Repeat exactly the lines of the listing below, please, starting with the first and ending with the line containing "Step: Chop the"; leave out the rest.

===

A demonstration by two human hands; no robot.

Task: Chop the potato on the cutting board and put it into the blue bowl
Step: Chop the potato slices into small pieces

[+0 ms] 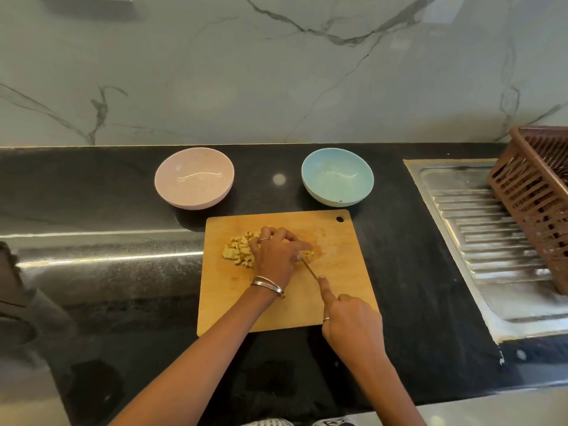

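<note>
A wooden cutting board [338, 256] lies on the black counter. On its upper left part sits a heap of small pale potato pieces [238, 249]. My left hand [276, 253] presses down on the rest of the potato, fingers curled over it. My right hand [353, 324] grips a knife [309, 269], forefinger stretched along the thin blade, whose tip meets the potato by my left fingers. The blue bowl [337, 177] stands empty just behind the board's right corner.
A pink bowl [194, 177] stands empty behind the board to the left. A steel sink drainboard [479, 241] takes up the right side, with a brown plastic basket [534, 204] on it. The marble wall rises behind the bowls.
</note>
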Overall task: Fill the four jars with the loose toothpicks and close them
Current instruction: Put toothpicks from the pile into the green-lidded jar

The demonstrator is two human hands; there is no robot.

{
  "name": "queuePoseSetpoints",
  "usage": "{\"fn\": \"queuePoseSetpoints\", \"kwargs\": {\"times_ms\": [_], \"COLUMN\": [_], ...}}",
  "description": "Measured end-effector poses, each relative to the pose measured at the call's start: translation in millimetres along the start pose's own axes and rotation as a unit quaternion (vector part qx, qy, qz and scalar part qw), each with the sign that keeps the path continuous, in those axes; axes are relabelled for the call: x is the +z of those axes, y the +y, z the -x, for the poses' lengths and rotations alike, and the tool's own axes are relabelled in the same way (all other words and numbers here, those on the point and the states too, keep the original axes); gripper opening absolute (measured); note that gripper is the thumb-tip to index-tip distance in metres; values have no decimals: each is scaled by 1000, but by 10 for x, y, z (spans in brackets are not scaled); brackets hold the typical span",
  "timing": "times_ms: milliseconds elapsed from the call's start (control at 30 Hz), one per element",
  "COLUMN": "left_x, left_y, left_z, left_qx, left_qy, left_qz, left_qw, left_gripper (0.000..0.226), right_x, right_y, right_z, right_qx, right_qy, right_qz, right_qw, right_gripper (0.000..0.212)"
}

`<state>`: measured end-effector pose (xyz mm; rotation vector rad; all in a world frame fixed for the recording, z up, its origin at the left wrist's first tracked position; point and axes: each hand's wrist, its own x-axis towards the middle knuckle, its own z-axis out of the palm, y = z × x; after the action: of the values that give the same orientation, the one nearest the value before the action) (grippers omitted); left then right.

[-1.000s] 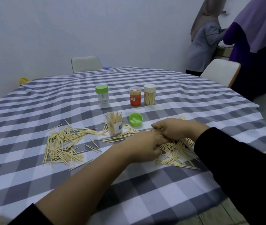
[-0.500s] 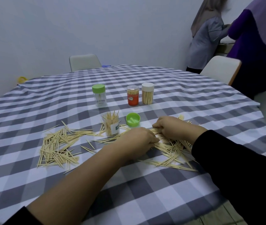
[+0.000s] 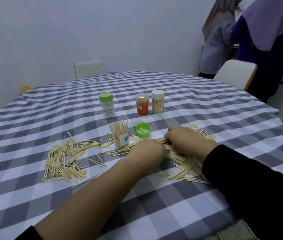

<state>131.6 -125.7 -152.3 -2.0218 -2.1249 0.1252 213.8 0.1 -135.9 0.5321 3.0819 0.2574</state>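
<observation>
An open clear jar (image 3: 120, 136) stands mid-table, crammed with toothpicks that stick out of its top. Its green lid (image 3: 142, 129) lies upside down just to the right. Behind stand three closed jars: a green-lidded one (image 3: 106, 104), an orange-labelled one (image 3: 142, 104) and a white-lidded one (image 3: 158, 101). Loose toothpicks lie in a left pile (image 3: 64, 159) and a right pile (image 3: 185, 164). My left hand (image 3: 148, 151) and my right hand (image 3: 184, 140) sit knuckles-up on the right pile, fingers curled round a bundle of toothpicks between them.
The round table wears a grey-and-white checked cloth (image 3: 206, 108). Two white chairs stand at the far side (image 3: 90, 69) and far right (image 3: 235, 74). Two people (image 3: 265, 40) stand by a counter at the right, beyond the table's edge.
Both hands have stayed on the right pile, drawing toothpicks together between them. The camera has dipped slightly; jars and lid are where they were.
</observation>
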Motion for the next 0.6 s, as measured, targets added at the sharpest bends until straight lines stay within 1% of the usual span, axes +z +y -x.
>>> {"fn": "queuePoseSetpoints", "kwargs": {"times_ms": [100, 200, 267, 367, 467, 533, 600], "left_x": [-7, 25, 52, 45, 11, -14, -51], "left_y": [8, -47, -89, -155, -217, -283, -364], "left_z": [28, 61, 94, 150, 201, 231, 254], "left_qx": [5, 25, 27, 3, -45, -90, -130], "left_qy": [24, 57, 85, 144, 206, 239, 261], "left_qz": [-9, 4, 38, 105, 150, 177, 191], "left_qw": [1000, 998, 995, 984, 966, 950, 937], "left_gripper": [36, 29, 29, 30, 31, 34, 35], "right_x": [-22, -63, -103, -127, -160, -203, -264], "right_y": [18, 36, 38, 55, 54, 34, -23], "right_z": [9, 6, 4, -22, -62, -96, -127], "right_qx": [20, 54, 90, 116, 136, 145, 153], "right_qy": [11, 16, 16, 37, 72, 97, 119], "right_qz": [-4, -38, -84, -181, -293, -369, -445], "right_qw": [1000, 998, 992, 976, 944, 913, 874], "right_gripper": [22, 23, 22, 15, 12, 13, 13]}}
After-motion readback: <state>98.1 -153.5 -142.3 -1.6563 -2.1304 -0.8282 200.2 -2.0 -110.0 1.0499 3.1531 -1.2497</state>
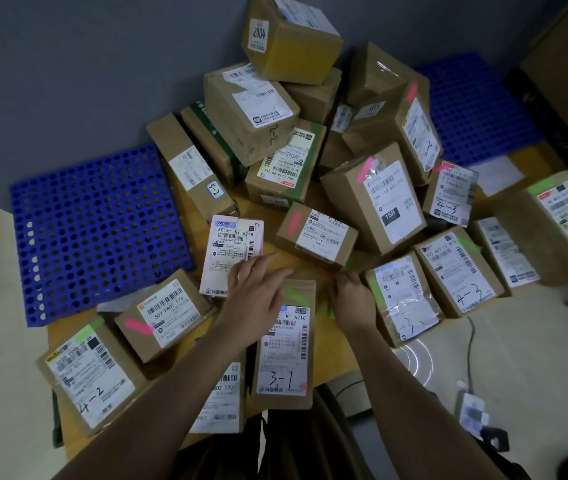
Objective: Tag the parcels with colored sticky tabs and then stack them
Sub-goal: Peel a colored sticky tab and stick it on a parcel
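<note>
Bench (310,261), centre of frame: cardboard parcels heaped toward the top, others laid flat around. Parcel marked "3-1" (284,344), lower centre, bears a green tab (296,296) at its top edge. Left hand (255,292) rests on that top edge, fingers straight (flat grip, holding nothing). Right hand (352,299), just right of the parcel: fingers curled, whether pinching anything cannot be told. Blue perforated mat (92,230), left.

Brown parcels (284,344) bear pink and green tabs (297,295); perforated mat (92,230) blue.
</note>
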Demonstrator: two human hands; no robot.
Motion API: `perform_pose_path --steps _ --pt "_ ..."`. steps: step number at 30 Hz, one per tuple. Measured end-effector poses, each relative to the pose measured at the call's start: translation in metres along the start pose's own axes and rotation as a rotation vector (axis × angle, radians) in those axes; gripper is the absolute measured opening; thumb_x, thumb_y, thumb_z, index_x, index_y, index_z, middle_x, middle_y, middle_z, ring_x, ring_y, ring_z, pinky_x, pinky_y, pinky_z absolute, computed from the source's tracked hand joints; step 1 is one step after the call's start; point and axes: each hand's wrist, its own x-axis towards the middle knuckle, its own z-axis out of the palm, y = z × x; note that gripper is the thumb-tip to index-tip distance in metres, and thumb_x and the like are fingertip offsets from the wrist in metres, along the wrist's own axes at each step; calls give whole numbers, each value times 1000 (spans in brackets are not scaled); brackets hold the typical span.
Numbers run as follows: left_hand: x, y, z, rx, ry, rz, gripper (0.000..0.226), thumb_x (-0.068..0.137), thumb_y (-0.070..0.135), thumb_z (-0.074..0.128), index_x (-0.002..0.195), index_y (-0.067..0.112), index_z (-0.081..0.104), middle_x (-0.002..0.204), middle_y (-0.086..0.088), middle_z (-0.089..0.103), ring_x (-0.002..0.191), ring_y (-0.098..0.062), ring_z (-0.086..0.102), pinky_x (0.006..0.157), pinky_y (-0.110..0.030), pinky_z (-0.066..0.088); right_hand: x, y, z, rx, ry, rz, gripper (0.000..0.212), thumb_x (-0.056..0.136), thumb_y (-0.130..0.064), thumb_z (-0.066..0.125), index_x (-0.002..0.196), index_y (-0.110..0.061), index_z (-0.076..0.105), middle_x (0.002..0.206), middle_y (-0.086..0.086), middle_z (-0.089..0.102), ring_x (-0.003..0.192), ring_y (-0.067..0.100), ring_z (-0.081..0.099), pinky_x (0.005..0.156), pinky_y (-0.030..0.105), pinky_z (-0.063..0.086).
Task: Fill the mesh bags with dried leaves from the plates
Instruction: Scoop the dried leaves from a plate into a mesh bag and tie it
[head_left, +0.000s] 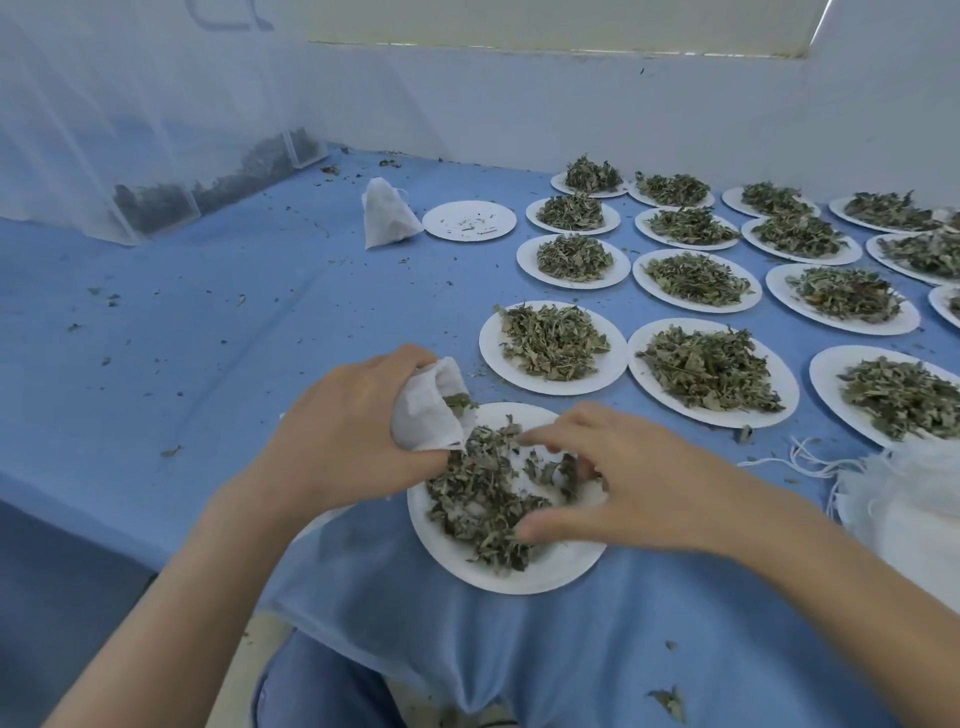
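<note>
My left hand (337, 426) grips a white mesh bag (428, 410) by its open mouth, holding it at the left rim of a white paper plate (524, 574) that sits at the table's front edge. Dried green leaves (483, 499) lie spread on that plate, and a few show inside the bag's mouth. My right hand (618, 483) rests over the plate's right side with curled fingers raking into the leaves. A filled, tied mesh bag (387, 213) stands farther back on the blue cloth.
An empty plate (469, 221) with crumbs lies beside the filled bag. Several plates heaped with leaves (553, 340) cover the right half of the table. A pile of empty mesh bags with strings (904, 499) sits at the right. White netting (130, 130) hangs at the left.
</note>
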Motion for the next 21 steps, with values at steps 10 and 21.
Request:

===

- Answer for the task -
A demonstration by two human hands; no robot.

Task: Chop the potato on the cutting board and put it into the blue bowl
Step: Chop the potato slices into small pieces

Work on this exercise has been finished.